**Task details**. Where does the word "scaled" show up in the records? Copy every line that has it.

**Given records**.
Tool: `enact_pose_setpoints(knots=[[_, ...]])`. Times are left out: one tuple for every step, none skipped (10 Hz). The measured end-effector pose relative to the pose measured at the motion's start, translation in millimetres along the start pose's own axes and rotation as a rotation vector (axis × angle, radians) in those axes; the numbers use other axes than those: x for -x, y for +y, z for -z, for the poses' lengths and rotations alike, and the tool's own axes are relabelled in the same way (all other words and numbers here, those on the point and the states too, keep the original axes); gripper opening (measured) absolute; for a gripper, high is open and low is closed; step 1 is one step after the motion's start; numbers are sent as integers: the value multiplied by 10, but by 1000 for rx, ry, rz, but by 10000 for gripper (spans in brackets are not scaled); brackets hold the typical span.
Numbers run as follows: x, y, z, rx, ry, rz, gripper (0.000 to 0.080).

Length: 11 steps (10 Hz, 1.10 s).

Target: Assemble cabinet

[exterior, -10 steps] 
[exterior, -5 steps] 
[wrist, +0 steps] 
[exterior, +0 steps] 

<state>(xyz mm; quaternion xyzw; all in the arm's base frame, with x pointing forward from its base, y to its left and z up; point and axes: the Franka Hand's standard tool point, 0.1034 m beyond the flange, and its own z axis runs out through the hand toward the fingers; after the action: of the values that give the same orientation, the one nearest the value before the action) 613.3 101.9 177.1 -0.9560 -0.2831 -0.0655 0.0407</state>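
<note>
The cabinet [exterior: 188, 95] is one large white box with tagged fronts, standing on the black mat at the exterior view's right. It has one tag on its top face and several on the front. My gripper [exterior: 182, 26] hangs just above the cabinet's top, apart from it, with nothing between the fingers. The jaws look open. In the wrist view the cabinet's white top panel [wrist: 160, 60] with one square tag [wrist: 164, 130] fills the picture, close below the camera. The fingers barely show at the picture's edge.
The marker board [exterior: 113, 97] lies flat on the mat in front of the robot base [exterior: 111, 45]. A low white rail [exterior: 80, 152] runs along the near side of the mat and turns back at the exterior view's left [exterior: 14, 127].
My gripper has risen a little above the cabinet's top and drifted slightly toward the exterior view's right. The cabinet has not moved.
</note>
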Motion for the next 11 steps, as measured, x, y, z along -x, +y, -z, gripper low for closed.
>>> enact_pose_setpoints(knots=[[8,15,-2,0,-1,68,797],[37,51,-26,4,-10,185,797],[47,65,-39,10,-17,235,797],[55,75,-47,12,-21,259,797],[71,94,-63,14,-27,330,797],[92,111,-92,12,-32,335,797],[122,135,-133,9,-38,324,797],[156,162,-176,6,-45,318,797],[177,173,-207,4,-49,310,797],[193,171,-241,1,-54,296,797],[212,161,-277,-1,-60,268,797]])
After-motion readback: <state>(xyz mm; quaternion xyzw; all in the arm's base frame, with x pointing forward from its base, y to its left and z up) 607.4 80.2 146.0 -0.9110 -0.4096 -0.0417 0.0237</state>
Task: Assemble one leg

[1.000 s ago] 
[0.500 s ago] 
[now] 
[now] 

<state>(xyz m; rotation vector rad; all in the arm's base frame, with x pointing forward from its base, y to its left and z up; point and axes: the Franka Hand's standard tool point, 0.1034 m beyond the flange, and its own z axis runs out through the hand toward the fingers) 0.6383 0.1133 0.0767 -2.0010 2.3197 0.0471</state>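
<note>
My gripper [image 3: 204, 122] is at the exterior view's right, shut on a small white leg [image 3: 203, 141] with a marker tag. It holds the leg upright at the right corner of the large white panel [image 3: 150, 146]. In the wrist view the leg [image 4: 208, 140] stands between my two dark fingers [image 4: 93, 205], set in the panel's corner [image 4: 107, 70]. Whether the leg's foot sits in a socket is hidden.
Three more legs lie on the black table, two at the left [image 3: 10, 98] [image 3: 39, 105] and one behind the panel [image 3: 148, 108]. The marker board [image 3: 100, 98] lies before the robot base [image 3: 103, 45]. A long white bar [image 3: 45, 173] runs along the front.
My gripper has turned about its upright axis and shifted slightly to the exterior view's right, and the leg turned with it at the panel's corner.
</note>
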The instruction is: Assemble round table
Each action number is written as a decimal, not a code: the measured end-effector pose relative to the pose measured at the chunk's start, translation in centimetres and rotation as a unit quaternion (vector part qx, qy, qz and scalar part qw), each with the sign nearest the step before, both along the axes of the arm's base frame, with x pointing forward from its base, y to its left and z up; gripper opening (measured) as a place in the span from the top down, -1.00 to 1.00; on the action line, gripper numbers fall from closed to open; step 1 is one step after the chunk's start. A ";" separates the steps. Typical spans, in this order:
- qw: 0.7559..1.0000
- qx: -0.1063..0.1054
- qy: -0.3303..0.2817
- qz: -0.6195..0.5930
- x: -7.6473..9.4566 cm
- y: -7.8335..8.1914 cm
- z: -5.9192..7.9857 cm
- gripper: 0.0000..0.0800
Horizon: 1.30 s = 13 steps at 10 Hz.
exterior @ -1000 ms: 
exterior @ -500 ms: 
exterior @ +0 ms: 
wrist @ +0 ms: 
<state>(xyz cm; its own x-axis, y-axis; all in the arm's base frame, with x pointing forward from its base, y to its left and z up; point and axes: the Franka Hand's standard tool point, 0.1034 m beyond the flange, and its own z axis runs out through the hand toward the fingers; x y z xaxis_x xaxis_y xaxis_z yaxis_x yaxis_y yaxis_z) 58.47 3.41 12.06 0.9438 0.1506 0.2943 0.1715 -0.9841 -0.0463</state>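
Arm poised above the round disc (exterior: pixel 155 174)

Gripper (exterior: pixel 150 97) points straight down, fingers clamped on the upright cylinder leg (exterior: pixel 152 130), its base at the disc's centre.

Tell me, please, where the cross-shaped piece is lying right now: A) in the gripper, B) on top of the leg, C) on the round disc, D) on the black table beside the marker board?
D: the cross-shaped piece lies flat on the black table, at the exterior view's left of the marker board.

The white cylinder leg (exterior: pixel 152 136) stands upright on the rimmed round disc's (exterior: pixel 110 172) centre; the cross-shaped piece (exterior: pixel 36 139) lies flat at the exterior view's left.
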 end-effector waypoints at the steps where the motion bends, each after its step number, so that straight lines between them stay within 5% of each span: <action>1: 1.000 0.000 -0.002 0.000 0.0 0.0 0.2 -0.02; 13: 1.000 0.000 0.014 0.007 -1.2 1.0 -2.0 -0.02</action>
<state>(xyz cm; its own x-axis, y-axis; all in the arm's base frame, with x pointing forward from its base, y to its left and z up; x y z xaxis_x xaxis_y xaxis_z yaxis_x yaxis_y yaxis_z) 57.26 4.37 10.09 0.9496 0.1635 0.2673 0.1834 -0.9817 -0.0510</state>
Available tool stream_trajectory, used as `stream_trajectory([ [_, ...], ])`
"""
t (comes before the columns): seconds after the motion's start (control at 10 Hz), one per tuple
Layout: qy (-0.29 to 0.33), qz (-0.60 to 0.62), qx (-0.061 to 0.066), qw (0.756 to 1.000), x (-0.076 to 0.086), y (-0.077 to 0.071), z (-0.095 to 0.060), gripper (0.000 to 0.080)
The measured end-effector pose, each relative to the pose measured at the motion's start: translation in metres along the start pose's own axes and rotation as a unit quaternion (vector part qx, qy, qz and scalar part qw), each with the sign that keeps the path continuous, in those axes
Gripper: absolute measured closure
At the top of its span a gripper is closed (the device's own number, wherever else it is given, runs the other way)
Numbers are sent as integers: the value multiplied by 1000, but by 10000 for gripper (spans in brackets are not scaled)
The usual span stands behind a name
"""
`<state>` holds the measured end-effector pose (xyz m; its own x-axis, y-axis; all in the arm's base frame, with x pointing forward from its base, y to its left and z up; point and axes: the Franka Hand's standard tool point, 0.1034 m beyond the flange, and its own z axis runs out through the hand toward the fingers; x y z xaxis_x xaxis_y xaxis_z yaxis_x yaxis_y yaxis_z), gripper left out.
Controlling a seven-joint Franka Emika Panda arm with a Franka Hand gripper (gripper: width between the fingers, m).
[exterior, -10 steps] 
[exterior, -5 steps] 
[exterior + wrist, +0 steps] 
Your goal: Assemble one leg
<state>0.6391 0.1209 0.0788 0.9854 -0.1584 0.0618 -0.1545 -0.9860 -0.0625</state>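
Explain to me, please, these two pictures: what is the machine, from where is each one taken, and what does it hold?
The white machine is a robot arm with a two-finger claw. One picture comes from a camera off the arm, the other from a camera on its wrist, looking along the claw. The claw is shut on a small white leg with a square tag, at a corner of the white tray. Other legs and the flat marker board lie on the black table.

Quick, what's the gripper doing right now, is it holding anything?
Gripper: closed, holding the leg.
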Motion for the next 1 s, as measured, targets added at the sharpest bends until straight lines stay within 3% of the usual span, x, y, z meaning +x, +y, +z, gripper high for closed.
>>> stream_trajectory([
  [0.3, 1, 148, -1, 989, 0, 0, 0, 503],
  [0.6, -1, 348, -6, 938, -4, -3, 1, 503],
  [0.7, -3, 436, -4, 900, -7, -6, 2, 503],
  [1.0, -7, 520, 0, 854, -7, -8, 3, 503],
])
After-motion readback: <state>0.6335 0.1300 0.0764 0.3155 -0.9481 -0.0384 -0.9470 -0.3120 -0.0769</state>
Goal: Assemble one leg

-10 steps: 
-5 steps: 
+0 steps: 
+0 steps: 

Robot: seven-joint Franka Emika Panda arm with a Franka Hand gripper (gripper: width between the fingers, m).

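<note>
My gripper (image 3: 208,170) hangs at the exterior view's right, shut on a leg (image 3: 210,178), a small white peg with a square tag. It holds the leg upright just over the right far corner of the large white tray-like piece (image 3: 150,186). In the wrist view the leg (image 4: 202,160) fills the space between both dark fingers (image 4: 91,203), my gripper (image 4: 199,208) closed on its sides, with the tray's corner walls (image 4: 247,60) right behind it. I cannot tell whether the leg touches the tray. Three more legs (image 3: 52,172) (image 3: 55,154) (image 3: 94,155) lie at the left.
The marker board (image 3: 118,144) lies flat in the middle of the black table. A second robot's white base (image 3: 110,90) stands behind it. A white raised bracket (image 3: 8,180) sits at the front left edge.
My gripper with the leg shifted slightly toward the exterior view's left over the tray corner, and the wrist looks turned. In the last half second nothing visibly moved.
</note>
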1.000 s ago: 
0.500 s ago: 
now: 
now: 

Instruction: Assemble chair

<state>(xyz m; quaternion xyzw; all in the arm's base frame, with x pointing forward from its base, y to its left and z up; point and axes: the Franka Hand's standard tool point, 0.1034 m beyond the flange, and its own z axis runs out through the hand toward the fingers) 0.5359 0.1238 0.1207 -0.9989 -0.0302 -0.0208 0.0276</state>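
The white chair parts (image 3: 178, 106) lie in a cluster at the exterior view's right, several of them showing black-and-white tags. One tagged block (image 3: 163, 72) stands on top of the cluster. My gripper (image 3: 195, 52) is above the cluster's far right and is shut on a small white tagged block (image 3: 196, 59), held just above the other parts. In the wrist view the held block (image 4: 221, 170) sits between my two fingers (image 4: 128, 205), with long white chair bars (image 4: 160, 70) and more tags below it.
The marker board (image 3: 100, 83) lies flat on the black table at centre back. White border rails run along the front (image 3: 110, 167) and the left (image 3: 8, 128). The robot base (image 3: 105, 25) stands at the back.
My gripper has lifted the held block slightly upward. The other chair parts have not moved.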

**Result of this exercise**.
Tool: `enact_pose_setpoints(knots=[[_, ...]])`. Times are left out: one tuple for every step, none skipped (10 Hz). The measured end-effector pose relative to the pose measured at the motion's start, translation in millimetres along the start pose's own axes and rotation as a rotation vector (axis × angle, radians) in those axes; the numbers use other axes than those: x for -x, y for +y, z for -z, for the poses' lengths and rotations alike, and the tool's own axes are relabelled in the same way (all other words and numbers here, those on the point and the states too, keep the original axes); gripper opening (measured) absolute; for a gripper, high is open and low is closed; step 1 is one step after the motion's start; numbers are sent as integers: the value multiplied by 10, but by 1000 for rx, ry, rz, but by 10000 for gripper (spans in brackets are not scaled); brackets hold the typical span.
Numbers are sent as integers: the value multiplied by 1000, but by 10000 for gripper (spans in brackets are not scaled)

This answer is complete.